* [Action item]:
Report how many lines below contain the word "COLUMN", and give only that number.

* [Given data]:
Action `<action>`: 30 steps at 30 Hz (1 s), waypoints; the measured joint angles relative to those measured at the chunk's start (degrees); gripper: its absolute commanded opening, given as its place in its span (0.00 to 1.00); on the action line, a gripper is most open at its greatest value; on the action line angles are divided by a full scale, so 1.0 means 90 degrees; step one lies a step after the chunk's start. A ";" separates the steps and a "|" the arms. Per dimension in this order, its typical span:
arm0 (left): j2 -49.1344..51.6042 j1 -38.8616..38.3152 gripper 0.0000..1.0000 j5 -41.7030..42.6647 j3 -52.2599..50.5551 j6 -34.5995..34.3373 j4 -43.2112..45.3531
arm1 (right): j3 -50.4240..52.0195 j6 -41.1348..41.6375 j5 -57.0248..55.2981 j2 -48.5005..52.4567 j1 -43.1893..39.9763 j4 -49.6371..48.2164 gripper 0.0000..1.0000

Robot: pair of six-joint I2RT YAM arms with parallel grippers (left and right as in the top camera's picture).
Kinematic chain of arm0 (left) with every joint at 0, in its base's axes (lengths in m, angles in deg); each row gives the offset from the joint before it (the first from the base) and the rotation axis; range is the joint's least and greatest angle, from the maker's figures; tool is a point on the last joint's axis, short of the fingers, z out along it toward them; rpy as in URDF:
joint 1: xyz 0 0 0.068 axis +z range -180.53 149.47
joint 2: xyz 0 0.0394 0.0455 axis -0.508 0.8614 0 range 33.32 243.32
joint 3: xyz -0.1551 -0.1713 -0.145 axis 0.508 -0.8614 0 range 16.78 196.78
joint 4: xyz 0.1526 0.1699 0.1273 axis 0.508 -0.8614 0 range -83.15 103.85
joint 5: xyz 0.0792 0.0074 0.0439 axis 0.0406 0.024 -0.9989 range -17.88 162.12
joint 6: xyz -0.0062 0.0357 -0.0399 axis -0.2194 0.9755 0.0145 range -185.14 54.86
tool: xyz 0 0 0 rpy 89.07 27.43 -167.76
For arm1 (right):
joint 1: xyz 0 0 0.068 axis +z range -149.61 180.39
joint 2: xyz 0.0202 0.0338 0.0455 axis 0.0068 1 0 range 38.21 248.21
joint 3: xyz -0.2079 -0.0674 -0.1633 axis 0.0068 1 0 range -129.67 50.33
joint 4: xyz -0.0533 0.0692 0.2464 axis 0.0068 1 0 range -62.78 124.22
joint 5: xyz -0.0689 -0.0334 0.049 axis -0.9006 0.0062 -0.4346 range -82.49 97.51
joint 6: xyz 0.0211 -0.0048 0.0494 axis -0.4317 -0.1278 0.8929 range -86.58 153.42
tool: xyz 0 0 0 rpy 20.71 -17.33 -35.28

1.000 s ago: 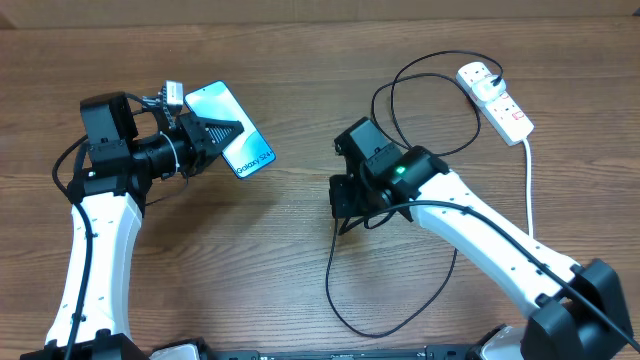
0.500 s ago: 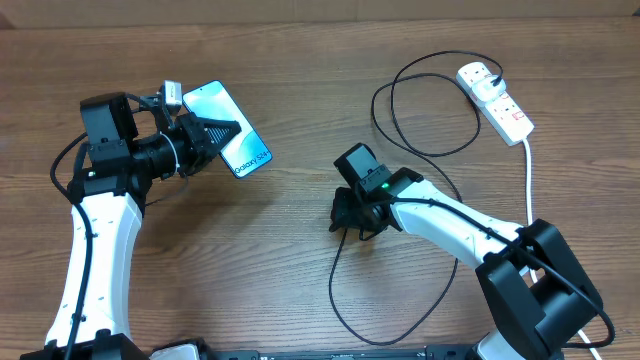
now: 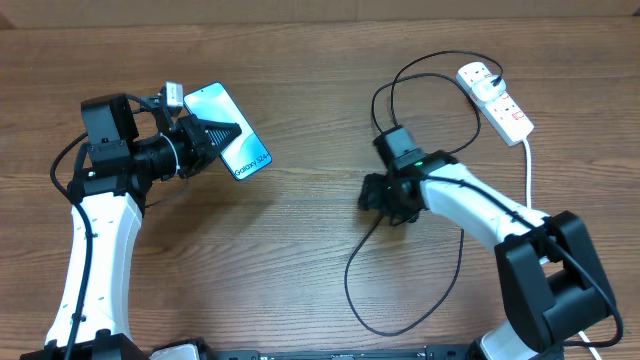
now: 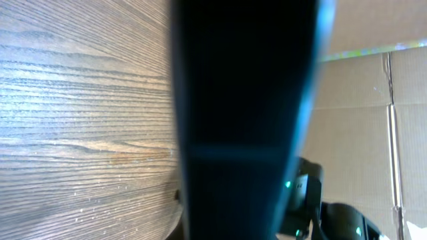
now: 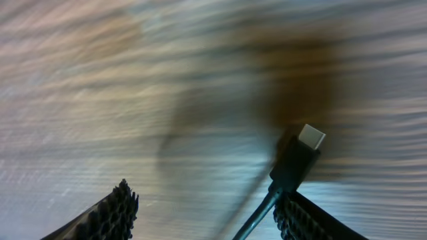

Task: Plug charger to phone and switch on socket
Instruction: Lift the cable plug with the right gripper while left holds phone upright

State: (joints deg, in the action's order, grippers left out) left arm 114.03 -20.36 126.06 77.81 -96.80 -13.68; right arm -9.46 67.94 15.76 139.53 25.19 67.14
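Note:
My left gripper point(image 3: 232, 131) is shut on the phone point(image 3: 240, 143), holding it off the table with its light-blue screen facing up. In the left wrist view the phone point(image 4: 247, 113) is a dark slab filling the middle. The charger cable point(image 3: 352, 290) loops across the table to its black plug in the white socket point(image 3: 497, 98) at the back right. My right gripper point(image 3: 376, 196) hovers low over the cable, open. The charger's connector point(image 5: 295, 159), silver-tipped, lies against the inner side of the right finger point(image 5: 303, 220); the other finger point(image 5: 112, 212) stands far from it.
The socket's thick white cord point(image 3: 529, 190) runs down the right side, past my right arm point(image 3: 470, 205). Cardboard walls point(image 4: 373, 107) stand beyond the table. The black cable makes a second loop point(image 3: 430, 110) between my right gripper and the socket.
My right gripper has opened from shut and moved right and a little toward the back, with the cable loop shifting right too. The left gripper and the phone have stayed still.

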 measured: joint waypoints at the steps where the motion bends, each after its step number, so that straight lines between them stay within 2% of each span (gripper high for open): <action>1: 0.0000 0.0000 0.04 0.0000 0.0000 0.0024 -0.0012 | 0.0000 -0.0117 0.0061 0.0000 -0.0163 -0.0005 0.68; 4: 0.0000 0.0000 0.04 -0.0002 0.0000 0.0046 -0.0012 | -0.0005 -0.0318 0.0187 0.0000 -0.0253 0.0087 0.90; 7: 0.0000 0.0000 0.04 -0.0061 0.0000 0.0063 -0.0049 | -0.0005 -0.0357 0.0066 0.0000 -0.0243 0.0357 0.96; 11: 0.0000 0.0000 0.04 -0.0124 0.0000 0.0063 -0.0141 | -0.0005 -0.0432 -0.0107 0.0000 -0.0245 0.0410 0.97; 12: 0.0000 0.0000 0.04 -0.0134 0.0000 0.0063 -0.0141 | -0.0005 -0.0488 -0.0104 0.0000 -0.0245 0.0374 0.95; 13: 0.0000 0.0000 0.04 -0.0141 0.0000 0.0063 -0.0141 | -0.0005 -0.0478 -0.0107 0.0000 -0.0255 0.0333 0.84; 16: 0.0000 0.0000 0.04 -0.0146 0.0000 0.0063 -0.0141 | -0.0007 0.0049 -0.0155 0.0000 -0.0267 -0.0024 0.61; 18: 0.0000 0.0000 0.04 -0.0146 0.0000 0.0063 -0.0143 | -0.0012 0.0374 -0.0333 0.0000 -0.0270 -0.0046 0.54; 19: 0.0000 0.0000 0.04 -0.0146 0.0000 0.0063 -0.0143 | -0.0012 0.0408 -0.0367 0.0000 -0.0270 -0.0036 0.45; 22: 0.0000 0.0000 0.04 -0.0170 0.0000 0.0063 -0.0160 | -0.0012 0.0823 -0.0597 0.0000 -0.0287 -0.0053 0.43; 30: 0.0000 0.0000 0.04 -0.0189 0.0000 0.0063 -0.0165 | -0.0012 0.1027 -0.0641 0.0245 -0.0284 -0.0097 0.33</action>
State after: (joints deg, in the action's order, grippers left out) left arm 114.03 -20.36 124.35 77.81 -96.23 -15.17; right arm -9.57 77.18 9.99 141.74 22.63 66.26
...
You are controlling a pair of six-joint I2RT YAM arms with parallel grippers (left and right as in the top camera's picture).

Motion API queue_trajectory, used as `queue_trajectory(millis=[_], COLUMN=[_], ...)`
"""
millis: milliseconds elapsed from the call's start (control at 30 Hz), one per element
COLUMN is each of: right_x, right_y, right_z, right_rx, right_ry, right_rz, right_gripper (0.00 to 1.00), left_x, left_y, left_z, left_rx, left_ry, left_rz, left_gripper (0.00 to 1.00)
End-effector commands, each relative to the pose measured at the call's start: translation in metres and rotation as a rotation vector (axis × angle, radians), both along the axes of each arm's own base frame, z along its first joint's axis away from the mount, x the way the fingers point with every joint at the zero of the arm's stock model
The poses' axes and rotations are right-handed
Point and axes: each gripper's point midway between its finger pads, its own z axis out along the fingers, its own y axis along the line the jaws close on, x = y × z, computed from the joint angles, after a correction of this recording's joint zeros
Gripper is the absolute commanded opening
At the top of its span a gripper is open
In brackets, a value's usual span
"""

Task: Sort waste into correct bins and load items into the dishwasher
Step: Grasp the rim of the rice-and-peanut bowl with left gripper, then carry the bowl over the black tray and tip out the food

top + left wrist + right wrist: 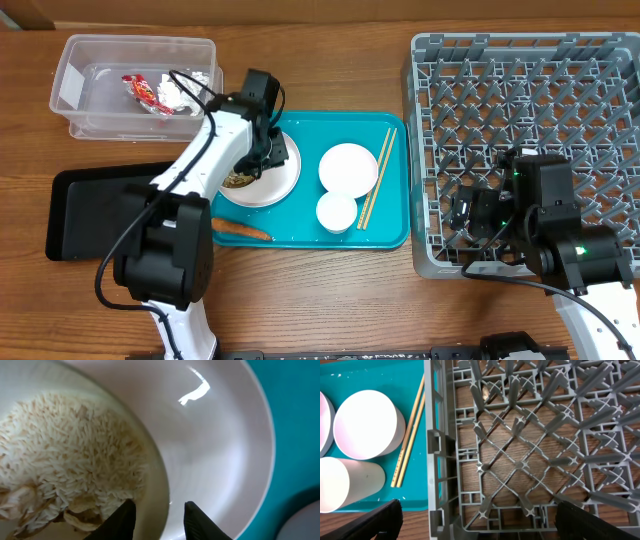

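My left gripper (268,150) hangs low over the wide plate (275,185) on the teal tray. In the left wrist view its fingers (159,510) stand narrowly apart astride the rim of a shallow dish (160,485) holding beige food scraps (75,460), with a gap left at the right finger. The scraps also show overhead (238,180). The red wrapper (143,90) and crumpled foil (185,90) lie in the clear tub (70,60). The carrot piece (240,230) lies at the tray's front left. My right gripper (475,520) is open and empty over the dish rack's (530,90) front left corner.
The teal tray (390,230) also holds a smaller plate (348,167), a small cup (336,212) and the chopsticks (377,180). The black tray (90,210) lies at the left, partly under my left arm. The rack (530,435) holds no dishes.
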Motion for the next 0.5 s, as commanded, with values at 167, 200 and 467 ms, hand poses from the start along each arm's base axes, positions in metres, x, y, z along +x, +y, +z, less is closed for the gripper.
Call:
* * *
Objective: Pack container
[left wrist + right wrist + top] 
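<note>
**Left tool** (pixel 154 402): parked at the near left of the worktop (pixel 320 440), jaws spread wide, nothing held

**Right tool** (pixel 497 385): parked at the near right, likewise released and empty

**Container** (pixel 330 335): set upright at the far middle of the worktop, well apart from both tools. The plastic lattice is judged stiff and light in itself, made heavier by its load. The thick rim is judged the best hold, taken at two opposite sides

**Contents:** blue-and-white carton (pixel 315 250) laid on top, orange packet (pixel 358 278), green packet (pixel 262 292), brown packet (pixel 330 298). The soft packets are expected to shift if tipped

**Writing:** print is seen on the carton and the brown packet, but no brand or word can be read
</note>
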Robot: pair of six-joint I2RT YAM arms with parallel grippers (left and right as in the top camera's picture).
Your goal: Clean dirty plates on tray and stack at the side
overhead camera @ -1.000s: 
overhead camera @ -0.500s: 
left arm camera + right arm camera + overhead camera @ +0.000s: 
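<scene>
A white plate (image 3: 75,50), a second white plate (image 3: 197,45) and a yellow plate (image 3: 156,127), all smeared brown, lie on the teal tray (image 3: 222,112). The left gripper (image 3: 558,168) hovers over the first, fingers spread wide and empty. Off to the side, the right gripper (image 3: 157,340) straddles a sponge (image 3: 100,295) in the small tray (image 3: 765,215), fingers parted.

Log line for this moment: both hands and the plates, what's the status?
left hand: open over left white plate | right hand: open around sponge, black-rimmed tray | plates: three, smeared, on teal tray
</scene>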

* [Solution to the exercise]:
2